Records provided:
● ● ● ●
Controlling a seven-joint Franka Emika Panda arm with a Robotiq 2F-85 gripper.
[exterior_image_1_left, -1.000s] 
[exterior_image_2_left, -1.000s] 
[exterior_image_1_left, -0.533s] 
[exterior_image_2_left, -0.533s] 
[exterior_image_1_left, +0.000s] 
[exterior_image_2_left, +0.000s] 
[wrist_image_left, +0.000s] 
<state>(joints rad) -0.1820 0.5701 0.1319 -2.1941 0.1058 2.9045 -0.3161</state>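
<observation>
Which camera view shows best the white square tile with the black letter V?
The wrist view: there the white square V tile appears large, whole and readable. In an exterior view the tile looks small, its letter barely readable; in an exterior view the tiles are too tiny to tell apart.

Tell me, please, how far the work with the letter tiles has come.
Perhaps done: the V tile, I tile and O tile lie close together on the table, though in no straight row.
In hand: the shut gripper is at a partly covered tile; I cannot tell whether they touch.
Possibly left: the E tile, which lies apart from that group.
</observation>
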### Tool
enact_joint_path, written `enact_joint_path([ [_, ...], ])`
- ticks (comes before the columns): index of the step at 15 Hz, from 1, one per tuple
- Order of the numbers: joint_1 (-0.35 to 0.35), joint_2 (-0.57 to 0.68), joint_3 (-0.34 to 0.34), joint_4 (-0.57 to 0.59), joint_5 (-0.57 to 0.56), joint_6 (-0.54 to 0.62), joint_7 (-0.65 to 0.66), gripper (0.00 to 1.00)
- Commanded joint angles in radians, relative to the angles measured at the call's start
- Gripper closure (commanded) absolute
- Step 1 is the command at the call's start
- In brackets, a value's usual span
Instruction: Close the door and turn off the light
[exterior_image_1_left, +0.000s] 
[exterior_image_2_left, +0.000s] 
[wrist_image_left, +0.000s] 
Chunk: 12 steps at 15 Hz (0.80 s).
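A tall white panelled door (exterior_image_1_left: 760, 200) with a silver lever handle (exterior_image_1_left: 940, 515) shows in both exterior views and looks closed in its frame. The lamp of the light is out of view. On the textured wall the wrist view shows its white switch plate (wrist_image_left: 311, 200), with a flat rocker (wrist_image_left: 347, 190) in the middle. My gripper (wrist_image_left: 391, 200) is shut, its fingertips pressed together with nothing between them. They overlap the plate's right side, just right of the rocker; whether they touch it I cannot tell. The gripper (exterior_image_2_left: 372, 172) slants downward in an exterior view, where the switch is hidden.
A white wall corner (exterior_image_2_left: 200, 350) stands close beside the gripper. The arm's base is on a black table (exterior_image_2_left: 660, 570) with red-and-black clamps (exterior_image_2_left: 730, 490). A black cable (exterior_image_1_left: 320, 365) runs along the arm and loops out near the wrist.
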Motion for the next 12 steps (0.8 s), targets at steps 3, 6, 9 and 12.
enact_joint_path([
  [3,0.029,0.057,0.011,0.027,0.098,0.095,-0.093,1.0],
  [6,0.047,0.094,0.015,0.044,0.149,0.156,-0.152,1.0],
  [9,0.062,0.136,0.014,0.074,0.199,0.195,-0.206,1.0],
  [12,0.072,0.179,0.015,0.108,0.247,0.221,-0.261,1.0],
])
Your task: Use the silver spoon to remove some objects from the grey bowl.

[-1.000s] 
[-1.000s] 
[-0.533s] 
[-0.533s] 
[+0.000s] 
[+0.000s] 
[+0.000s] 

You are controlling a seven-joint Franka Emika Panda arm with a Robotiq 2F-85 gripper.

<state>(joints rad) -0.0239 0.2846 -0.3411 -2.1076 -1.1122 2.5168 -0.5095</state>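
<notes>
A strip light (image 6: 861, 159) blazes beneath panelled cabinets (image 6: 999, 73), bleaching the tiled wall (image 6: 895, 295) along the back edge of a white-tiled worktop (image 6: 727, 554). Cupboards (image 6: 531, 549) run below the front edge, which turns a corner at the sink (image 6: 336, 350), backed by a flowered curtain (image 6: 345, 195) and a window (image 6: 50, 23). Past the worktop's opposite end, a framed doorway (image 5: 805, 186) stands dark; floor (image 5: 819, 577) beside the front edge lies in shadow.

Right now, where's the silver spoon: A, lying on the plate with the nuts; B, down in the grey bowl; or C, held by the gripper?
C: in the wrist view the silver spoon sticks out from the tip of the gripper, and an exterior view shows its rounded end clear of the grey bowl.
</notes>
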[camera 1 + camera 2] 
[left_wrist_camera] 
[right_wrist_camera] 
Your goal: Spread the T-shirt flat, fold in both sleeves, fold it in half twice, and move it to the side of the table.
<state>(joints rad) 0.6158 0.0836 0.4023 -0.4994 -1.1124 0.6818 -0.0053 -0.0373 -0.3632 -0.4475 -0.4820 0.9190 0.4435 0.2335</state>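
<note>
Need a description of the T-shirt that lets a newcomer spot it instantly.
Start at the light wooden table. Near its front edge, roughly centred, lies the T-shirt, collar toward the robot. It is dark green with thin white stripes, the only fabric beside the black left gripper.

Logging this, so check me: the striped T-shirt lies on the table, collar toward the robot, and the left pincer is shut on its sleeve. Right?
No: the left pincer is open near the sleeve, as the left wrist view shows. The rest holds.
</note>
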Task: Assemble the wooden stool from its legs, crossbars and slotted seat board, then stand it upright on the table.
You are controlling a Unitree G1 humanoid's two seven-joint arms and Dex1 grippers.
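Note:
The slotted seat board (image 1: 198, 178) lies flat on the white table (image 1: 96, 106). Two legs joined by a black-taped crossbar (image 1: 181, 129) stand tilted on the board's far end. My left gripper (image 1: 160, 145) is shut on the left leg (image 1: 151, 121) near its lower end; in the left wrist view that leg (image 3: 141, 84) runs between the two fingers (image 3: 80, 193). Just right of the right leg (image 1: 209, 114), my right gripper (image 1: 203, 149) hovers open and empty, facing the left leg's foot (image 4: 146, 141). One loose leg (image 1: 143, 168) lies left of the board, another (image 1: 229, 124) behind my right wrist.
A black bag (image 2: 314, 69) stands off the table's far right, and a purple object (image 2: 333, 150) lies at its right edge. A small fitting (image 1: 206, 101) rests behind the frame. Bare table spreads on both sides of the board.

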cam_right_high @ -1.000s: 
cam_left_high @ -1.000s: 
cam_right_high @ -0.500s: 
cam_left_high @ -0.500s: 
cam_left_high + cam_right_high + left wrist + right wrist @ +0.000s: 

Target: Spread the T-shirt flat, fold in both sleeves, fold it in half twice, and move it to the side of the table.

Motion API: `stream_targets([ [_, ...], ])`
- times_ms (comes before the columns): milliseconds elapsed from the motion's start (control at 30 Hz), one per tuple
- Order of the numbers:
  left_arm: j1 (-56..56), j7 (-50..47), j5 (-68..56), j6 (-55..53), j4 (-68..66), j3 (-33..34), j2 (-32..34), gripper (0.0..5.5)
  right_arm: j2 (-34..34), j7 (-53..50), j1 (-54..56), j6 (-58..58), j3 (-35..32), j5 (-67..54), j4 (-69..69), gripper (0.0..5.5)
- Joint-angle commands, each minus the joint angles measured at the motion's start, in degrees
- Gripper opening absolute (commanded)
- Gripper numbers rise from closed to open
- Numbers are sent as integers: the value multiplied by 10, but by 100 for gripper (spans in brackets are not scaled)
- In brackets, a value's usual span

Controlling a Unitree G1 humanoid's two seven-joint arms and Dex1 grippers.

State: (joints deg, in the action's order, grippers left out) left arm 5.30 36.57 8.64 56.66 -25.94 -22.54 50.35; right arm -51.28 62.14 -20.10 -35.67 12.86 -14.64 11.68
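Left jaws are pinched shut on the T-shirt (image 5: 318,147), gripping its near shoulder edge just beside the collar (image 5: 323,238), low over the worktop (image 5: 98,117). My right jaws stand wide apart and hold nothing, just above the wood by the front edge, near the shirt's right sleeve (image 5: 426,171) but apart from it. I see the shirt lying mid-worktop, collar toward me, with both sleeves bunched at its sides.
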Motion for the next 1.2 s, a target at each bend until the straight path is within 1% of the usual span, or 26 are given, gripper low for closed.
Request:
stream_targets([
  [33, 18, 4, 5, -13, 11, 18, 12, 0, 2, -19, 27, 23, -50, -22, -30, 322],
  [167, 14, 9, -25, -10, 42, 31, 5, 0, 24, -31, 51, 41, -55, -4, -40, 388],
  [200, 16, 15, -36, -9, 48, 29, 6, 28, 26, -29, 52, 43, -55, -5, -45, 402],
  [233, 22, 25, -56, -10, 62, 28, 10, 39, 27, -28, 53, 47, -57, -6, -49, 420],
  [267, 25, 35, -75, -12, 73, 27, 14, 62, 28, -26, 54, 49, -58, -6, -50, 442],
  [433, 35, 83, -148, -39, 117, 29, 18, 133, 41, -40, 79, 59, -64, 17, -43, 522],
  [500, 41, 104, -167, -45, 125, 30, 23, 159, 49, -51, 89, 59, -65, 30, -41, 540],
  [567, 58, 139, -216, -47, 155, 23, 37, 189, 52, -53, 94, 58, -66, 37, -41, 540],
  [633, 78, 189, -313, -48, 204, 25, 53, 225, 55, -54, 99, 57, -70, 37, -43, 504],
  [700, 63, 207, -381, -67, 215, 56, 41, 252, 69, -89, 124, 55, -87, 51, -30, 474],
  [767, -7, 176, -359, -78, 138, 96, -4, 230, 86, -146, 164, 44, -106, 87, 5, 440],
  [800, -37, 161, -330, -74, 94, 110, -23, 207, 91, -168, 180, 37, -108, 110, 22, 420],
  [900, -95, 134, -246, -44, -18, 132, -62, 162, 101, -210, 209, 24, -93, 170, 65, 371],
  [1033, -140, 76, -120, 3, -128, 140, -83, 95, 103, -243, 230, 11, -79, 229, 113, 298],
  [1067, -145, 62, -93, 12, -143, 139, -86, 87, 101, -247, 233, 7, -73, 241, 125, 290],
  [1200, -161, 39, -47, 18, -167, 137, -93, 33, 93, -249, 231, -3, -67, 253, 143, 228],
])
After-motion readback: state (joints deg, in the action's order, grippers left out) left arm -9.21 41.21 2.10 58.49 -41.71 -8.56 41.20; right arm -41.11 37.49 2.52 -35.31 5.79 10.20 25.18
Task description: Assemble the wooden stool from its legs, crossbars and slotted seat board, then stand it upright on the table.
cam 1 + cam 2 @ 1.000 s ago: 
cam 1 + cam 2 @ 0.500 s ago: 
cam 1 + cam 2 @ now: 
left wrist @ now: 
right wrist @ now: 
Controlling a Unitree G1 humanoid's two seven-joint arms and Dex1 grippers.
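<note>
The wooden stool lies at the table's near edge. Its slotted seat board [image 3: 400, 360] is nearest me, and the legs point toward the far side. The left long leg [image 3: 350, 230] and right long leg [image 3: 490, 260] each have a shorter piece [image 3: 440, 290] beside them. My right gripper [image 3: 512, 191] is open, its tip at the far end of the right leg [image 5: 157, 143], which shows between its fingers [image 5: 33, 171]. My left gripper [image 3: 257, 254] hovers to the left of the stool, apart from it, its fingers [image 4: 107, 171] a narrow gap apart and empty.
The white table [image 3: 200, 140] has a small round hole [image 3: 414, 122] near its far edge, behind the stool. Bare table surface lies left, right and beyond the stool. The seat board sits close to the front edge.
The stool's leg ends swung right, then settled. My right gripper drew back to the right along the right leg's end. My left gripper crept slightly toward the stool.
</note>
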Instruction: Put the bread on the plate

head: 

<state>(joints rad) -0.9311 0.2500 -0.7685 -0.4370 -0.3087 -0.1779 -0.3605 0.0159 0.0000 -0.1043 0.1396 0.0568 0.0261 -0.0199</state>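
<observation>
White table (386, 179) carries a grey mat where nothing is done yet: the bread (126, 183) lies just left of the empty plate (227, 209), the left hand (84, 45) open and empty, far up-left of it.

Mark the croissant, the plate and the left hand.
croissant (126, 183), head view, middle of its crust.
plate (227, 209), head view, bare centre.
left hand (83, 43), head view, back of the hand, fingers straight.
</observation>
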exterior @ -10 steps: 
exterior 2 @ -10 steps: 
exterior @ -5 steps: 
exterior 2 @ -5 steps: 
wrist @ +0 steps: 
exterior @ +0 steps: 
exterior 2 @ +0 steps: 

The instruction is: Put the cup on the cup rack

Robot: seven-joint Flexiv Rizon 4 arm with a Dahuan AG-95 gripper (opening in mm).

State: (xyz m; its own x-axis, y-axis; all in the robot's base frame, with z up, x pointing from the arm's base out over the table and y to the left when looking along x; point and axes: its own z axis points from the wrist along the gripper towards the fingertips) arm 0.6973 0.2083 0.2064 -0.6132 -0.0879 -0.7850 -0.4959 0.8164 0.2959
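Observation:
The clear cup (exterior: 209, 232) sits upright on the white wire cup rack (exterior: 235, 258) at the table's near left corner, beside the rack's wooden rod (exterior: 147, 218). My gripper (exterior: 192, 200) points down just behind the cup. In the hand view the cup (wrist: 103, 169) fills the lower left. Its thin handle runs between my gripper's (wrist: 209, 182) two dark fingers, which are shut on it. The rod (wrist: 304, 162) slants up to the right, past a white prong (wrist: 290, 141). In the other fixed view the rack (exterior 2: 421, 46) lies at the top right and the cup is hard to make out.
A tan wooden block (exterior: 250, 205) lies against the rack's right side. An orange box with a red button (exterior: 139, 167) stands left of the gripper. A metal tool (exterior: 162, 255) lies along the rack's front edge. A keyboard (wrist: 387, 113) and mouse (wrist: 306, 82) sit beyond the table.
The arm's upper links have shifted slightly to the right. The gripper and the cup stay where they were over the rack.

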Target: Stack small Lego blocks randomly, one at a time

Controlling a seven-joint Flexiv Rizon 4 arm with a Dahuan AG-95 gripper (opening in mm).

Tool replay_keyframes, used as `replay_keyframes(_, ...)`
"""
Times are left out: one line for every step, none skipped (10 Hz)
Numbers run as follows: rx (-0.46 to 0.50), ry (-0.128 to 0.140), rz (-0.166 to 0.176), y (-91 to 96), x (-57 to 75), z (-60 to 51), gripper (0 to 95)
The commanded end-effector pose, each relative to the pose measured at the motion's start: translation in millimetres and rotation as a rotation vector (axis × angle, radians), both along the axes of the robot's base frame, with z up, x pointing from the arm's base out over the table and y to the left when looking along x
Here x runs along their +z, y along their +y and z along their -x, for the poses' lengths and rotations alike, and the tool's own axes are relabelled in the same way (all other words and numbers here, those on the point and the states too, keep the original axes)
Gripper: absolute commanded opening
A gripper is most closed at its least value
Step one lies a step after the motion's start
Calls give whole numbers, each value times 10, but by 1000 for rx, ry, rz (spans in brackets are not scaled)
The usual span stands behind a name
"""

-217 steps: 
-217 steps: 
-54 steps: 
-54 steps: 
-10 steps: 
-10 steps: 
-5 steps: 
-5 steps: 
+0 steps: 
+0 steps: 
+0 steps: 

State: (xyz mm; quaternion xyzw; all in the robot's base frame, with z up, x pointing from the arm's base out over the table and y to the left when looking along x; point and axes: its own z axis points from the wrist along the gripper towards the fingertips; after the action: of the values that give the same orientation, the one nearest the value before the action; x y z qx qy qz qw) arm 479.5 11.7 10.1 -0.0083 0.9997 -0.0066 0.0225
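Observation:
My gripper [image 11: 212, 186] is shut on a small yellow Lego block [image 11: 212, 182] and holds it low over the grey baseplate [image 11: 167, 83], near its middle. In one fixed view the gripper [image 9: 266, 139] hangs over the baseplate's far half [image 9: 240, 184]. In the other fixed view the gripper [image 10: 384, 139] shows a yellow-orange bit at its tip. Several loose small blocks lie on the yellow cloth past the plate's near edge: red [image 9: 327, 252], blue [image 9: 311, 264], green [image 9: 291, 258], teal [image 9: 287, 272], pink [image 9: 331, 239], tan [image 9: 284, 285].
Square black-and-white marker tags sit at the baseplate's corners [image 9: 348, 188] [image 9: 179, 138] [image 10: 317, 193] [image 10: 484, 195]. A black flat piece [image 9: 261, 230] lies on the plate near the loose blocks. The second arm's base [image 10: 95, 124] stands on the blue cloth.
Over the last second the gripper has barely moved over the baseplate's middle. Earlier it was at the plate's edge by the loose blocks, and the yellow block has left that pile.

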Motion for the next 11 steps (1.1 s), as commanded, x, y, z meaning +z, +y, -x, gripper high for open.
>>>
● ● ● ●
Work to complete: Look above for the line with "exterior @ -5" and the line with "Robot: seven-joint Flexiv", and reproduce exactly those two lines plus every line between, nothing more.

Answer section:
exterior @ -5 steps: 
exterior 2 @ -5 steps: 
wrist @ +0 steps: 
exterior @ +0 steps: 
exterior 2 @ +0 steps: 

The instruction is: Put the cup on the cup rack

Robot: seven-joint Flexiv Rizon 4 arm with a Dahuan AG-95 gripper (opening in mm).

No more work is left in this exercise.